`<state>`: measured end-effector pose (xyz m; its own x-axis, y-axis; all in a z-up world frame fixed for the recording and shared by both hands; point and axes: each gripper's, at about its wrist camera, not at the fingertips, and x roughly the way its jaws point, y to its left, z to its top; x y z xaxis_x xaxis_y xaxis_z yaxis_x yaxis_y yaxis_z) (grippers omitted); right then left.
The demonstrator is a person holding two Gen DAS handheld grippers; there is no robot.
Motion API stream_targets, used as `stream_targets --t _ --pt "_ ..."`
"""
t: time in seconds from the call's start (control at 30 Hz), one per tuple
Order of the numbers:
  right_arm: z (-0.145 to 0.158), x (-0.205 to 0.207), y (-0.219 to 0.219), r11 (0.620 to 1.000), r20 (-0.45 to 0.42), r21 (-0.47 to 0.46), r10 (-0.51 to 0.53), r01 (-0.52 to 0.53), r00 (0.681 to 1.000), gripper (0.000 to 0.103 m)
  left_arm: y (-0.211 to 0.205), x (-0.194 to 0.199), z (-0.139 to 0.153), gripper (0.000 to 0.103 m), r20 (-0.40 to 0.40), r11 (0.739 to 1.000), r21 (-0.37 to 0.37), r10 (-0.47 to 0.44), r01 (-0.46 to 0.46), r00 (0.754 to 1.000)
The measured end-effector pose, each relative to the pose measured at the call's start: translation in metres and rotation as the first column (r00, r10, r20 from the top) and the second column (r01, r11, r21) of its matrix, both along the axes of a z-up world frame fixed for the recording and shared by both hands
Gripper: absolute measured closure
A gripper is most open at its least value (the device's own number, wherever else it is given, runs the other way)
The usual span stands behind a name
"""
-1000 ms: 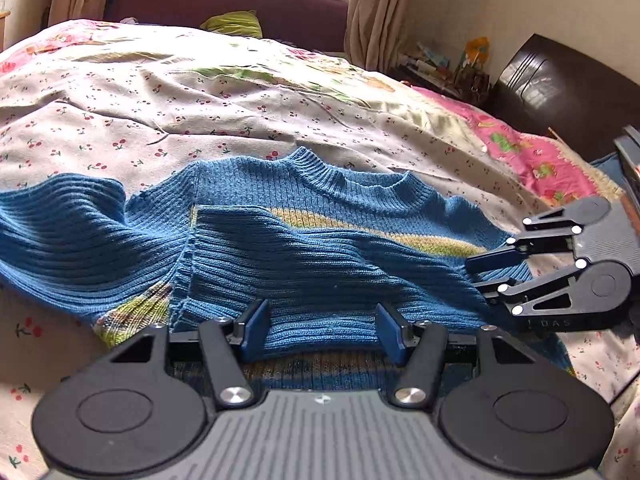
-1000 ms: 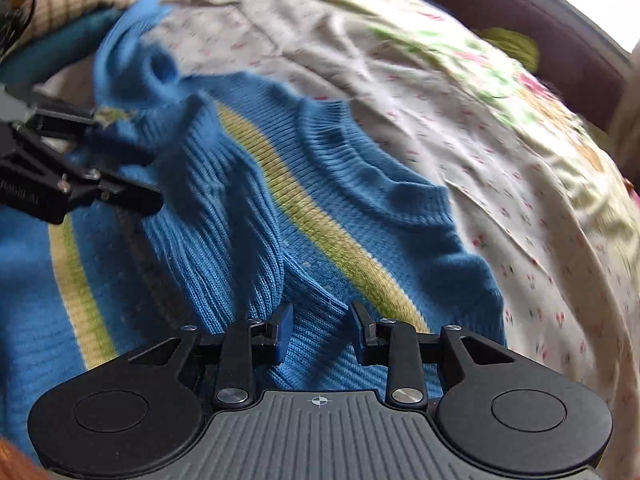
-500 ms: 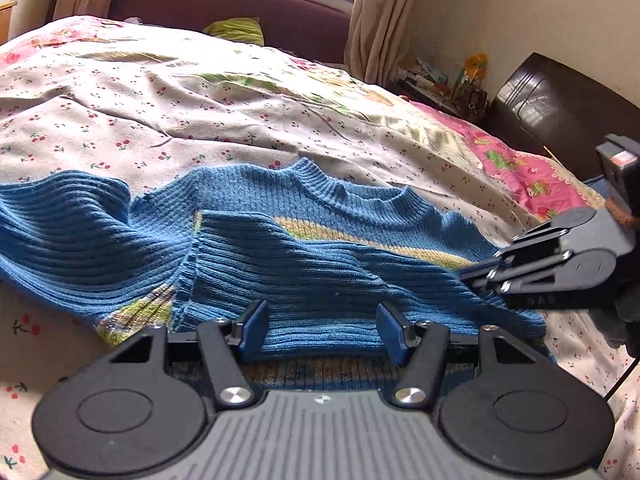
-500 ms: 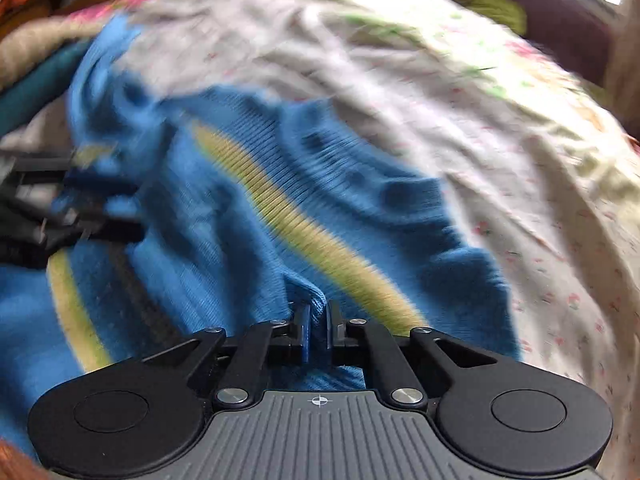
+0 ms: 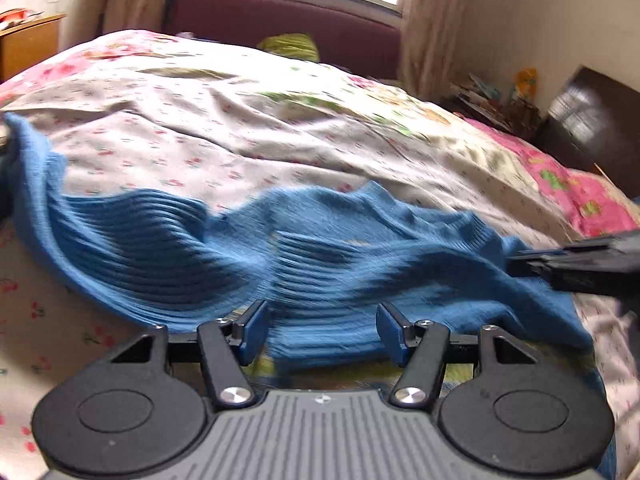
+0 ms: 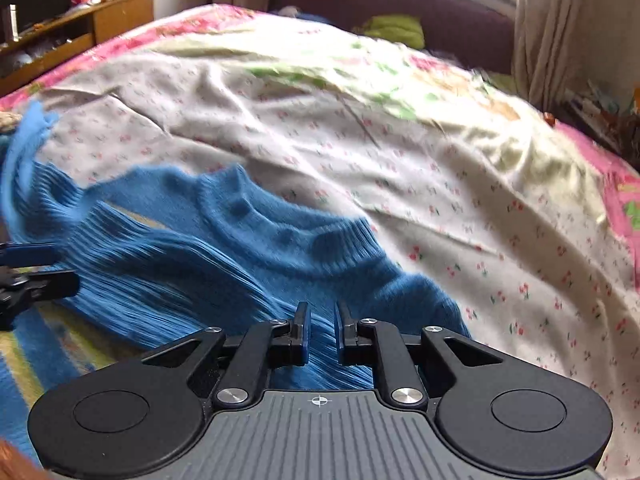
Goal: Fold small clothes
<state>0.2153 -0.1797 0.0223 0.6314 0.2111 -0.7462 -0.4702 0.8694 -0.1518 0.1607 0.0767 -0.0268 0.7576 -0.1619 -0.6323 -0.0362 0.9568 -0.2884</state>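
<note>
My right claw (image 6: pixel 321 334): jaws narrowed, small gap, blue sweater (image 6: pixel 224 248) fabric between them at lower centre; firm pinch or not, cannot tell through blur. My left claw (image 5: pixel 320 330): wide, sweater hem lying between pads, unclamped. Sweater's long axis runs left-right across bed (image 5: pixel 240 120), directly ahead of both claws.

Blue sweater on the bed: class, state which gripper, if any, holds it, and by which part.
The right gripper pinches the sweater at a bunched fold near its right shoulder. The left gripper is open, gripping nothing.
</note>
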Motion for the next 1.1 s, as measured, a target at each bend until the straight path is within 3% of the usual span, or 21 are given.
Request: stream_targets --t 0.1,0.23,0.37,0.43,0.5,0.53,0.57,0.67,0.73,0.83,0.93,1.03,1.1 --pt "0.007 -0.018 0.029 0.99 -0.013 0.033 0.139 -0.138 0.99 0.087 0.015 0.001 0.002 0.034 -0.003 0.998 -0.013 0.056 -0.056 0.998" --pt "-0.007 -0.04 0.076 0.95 -0.062 0.08 0.305 -0.3 0.95 0.084 0.03 -0.003 0.007 0.033 0.016 0.994 -0.036 0.102 -0.102 0.995" --pt "-0.026 -0.062 0.11 0.912 -0.037 0.014 0.41 -0.41 0.911 0.063 0.042 -0.006 0.013 0.033 0.041 0.99 -0.068 0.127 -0.125 0.991" --pt "-0.031 -0.067 0.121 0.905 -0.007 -0.015 0.426 -0.426 0.905 0.066 0.047 -0.006 0.014 0.033 0.046 0.988 -0.08 0.136 -0.132 0.99" --pt "-0.035 -0.065 0.131 0.915 0.024 -0.054 0.401 -0.4 0.916 0.076 0.05 -0.006 0.014 0.033 0.05 0.987 -0.087 0.141 -0.136 0.989" --pt "-0.035 -0.061 0.132 0.927 0.02 -0.038 0.374 -0.373 0.927 0.09 0.051 -0.006 0.015 0.033 0.052 0.986 -0.093 0.143 -0.137 0.988" --pt "-0.033 -0.056 0.133 0.941 0.01 -0.009 0.339 -0.339 0.941 0.092 0.052 -0.007 0.015 0.033 0.055 0.985 -0.1 0.144 -0.138 0.988" --pt "-0.023 -0.041 0.123 0.97 -0.017 0.147 0.201 -0.196 0.979 0.092 0.055 -0.007 0.017 0.033 0.068 0.983 -0.12 0.15 -0.141 0.986" --pt "-0.022 -0.038 0.12 0.963 -0.051 0.227 0.163 -0.148 0.985 0.092 0.057 -0.007 0.016 0.033 0.066 0.981 -0.129 0.154 -0.145 0.986" --pt "-0.034 -0.041 0.125 0.967 -0.087 0.189 0.188 -0.169 0.978 0.086 0.053 -0.004 0.01 0.033 0.038 0.984 -0.127 0.135 -0.129 0.99" --pt "-0.025 -0.043 0.108 0.96 -0.077 0.238 0.172 -0.15 0.982 0.086 0.042 -0.002 0.007 0.033 0.033 0.991 -0.096 0.094 -0.091 0.995" --pt "-0.004 -0.045 0.064 0.947 -0.037 0.318 0.067 -0.052 0.997 0.086 0.03 -0.002 0.009 0.033 0.053 0.997 -0.068 0.048 -0.044 0.997" --pt "0.001 -0.044 0.03 0.949 -0.016 0.314 -0.031 0.035 0.999 0.086 0.02 0.0 0.009 0.033 0.056 0.999 -0.047 0.011 -0.008 0.998"
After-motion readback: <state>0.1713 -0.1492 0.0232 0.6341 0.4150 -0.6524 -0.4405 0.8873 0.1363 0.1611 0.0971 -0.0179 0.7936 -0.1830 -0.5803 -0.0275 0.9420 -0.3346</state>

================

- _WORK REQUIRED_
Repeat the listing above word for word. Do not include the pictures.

- _RESPONSE BOX_
`<state>`: measured end-effector pose (xyz m; its own x-axis, y-axis; all in a z-up world frame fixed for the recording and shared by both hands; point and axes: each gripper's, at about its wrist camera, not at the fingertips, and x roughly the way its jaws point, y to its left, z to its top; x y z xaxis_x xaxis_y xaxis_z yaxis_x yaxis_y yaxis_z) (grippers omitted); right then left.
The demonstrator is a person holding two Gen DAS handheld grippers; there is no robot.
Motion API stream_targets, used as `stream_targets --t _ --pt "_ ..."`
"""
t: time in seconds from the call's start (control at 30 Hz), one per tuple
Order of the numbers:
  right_arm: z (-0.145 to 0.158), x (-0.205 to 0.207), y (-0.219 to 0.219), r11 (0.620 to 1.000), r20 (-0.45 to 0.42), r21 (-0.47 to 0.46), r10 (-0.51 to 0.53), r01 (-0.52 to 0.53), r00 (0.681 to 1.000), gripper (0.000 to 0.103 m)
  left_arm: y (-0.211 to 0.205), x (-0.194 to 0.199), z (-0.139 to 0.153), gripper (0.000 to 0.103 m), r20 (-0.40 to 0.40), r11 (0.739 to 1.000), r21 (-0.37 to 0.37), r10 (-0.47 to 0.44), r01 (-0.46 to 0.46), r00 (0.754 to 1.000)
The measured end-effector pose, each relative to the pose measured at the call's start: translation in metres and rotation as the first column (r00, r10, r20 from the top) and the second column (r01, r11, r21) of its matrix, both along the axes of a z-up world frame fixed for the recording and shared by both hands
Gripper: absolute measured closure
A gripper is most open at its least value (the device's own number, wherever else it is given, runs the other way)
The usual span stands behind a name
"""
-1000 ms: 
-1000 ms: 
-500 ms: 
-500 ms: 
+0 ms: 
+0 ms: 
Goal: Fold small clothes
<state>0.2153 -0.1797 0.0223 0.6314 0.2111 -0.7462 -0.4702 0.8694 -0.1518 0.1607 0.0767 -0.0268 0.7576 -0.1619 -0.6323 -0.0362 0.9568 -0.2884</state>
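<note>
My right claw (image 6: pixel 321 334): jaws narrowed, small gap, blue sweater (image 6: pixel 224 248) fabric between them at lower centre; firm pinch or not, cannot tell through blur. My left claw (image 5: pixel 320 330): wide, sweater hem lying between pads, unclamped. Sweater's long axis runs left-right across bed (image 5: pixel 240 120), directly ahead of both claws.

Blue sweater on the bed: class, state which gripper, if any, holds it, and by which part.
The right gripper pinches the sweater at a bunched fold near its right shoulder. The left gripper is open, gripping nothing.
</note>
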Motion for the next 1.1 s, as measured, a target at each bend until the straight path is within 3% of the usual span, or 21 are given.
Request: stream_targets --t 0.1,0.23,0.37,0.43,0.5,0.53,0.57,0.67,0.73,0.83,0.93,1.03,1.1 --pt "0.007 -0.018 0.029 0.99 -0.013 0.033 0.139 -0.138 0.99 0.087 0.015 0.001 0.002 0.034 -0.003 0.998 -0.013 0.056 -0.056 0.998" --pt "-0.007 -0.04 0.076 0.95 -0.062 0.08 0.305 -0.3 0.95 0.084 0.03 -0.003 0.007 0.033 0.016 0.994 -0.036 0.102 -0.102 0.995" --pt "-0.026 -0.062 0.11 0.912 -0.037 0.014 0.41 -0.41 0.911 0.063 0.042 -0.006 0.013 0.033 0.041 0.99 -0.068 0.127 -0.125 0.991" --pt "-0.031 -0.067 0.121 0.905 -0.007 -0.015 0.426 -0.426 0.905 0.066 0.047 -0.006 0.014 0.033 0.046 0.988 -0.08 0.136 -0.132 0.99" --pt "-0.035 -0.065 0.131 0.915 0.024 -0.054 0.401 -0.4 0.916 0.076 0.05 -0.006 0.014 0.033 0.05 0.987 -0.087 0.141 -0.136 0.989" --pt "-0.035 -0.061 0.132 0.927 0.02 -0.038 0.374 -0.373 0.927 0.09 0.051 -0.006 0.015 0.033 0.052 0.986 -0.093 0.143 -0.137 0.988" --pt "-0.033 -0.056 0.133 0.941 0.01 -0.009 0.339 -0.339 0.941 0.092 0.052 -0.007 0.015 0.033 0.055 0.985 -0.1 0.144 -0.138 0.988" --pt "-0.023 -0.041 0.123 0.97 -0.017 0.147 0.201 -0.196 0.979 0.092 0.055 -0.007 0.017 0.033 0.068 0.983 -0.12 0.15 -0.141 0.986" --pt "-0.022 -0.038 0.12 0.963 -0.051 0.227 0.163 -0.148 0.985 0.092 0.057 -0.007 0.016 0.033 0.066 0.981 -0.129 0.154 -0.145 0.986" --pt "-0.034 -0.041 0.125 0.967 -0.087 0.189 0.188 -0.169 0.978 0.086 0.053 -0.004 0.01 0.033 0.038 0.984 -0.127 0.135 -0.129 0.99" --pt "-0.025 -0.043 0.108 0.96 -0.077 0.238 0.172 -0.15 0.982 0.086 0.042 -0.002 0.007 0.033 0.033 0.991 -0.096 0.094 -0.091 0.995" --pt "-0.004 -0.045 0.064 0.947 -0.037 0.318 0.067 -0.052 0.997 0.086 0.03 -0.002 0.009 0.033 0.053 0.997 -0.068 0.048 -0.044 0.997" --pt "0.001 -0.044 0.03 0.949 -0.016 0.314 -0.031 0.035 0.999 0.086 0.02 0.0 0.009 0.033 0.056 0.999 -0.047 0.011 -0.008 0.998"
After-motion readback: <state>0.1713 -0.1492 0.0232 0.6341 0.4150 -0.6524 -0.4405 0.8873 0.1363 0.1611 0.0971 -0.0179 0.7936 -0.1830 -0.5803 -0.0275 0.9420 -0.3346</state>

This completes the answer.